Jacob looked up, his blue eyes meeting her amber ones. For the first time since the village fell, a flicker of something other than sadness appeared in his gaze. It wasn't hope, but a grim, cold determination.

They reached the iron gates of Kaer Morhen as the first frost settled on the battlements. The ancient fortress was quiet, a relic of a past age, but for Jacob, it was the beginning of a transformation. He would leave the literate dreams of a village doctor behind and enter the trial of the grass.

******

The cold stone of Kaer Morhen's lower hall hummed not with magic, but with the steady drip of alchemical condensers. In the center of the room, a group of orphans sat huddled around a small coal heater. They were a rare collection of the displaced—children found in the wake of Nilfgaardian "reunification" or picked up from the industrial slums of the North.

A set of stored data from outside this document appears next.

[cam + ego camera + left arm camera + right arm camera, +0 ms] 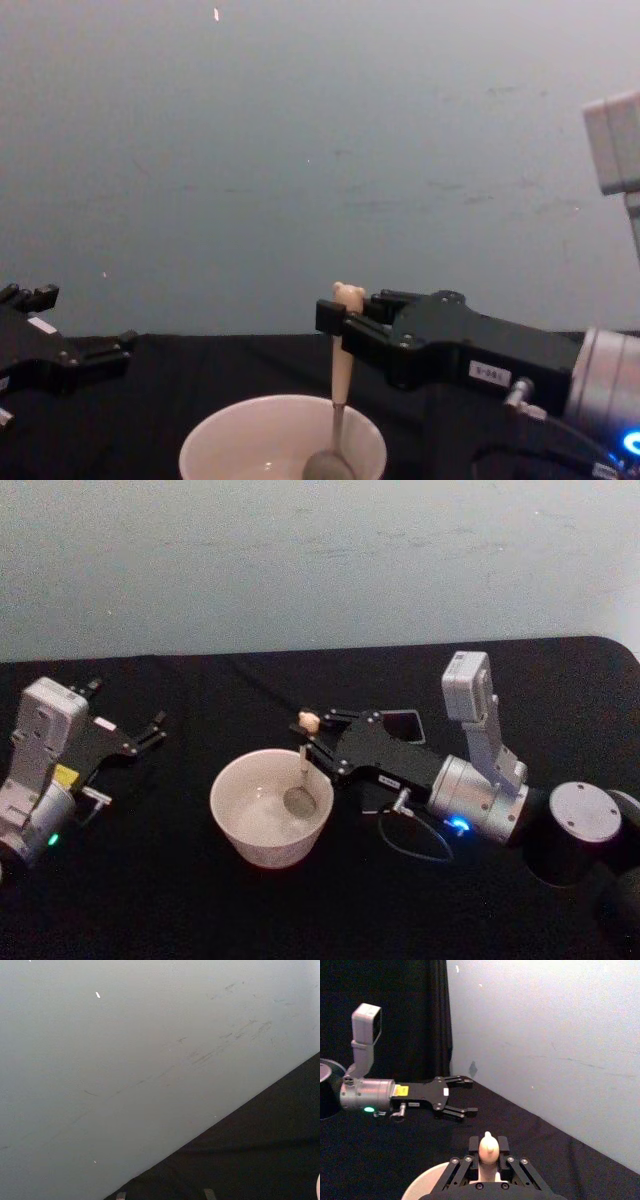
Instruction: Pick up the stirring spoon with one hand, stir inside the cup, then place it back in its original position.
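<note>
R gripper clamped on the stirring spoon just under its bear top, bowl end down inside the cup, mid-table. Stir w/ small circles, shaft upright, off the rim, or the cup may slide. L gripper splayed wide, idle far left.

Cup mid-table, stirring spoon standing in it.
The spoon is upright in the cup's right half, bowl down. The right gripper reaches in from the right above the cup's far-right rim, clasping the handle. The holder sits behind that gripper. The left gripper is well left of the cup.
</note>
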Available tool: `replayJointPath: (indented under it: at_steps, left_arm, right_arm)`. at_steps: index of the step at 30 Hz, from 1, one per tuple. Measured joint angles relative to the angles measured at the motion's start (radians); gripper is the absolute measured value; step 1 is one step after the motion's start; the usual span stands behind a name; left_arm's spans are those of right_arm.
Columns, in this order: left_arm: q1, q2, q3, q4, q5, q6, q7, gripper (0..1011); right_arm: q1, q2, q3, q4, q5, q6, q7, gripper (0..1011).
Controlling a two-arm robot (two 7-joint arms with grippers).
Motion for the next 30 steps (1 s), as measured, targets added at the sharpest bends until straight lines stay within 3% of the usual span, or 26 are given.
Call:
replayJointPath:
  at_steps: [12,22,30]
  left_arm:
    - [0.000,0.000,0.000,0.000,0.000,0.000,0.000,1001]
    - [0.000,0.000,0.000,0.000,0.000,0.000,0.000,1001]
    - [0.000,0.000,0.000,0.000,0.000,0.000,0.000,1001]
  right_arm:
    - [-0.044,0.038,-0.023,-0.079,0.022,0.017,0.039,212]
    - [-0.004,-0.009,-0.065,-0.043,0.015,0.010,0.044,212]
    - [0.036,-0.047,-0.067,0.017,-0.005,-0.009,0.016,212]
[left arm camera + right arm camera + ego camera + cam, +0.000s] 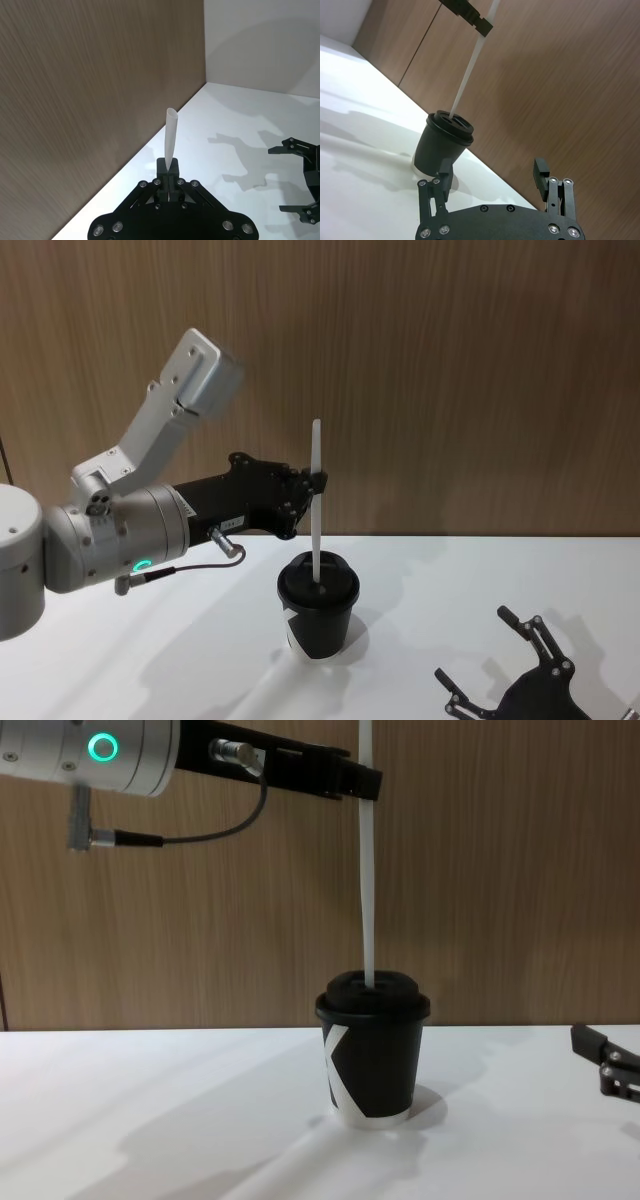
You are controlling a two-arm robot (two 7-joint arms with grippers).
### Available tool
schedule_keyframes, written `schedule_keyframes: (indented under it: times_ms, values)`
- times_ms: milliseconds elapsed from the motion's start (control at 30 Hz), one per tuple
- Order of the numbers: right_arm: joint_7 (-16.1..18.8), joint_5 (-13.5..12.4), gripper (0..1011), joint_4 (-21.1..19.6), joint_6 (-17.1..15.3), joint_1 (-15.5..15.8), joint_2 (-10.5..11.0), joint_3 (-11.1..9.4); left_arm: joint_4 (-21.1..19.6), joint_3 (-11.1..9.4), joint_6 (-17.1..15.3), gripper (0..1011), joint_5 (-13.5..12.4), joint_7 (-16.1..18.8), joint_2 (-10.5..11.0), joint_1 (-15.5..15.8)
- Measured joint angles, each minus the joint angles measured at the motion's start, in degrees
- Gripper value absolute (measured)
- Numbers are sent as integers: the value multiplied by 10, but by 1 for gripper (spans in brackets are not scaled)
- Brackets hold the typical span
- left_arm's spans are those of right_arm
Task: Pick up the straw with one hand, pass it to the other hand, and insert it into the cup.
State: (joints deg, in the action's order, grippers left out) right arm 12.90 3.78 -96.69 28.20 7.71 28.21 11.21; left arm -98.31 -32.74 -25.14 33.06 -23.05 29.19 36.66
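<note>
The wood-panelled wall (450, 360) rises behind the white desk (480, 580), which runs out past the edges of the head view. The left arm (120, 530), white with a silver wrist and a green ring light, reaches in from the left, and its shoulder is cut off at the frame. Its end effector (318, 483) is clamped narrowly on the straw (316, 510) above the straw's midpoint, holding it upright. The black cup (318, 610) stands on the desk in the middle, directly under that grip, and the straw's lower end sits in the opening of its dome lid (372, 992); how deep it goes is hidden by the lid. The right end effector (500, 665) rests low near the desk at the right, apart from the cup, with its fingers spread wide and holding nothing; its arm is out of frame.
</note>
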Motion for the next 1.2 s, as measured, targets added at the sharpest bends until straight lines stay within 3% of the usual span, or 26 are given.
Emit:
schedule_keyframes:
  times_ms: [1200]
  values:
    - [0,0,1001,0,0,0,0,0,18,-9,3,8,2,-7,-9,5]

"They say the modern mutations don't kill anymore," whispered a boy named Elred, his voice echoing against the vaulted ceiling. "Not like in the old books. Robin's chemistry made the mutagens stable. No one dies on the table now."

"Doesn't mean it's easy," a girl named Masha countered, hugging her knees. "I saw a boy from the Crane School last spring. He survived, but he couldn't stop shaking for a month. The adults won't tell us the rest. They talk about 'side effects' and 'neural remapping' in those scholar-voices of theirs. It's still a nightmare, even if you wake up from it."

The children fell into a somber silence. This was the paradox of the modern Witcher. Thanks to the technological advancement of the Trial of Grasses, the mortality rate had dropped to zero, yet the number of Witchers remained critically low. The process was still an agonizing ordeal of cellular restructuring—a pain so great that no sane parent would ever volunteer their child for it, regardless of the improved reputation of the profession.

Witcher schools were forced to rely on orphans, the only children with no one to shield them from the path. Even then, the schools were selective, and the initiates were few.

"Why do it then?" Elred asked, looking toward the dark corner where Jacob sat. "Why stay for the pain if we don't have to?"

"Because out there, the world is a machine that doesn't care if you're in its way," Masha replied quietly. "Here, if you survive the pain, you become the one who stops the machine."

Jacob listened, his fingers absentmindedly tracing the worn leather cover of his herbology book. He didn't join the debate. He didn't care about the "neural remapping" or the hidden side effects the masters whispered about in the laboratories. To him, the physical agony of the Trial was a distant concern compared to the hollow ache in his chest.

He had nothing to lose. The fire that had claimed his village had already burned away his fear of pain. He looked at the other kids—some trembling, some defiant—and realized they were all looking for a way to belong to something that couldn't be taken away by an airstrike or a parliamentary decree.

When the heavy oak door at the end of the hall creaked open, signaling the start of the evening's medical preparations, Jacob was the first to stand.

He didn't wait for a command. He walked toward the laboratory light, ready to trade his humanity for the strength to never be a victim again. The pain was just another law of nature he had to master.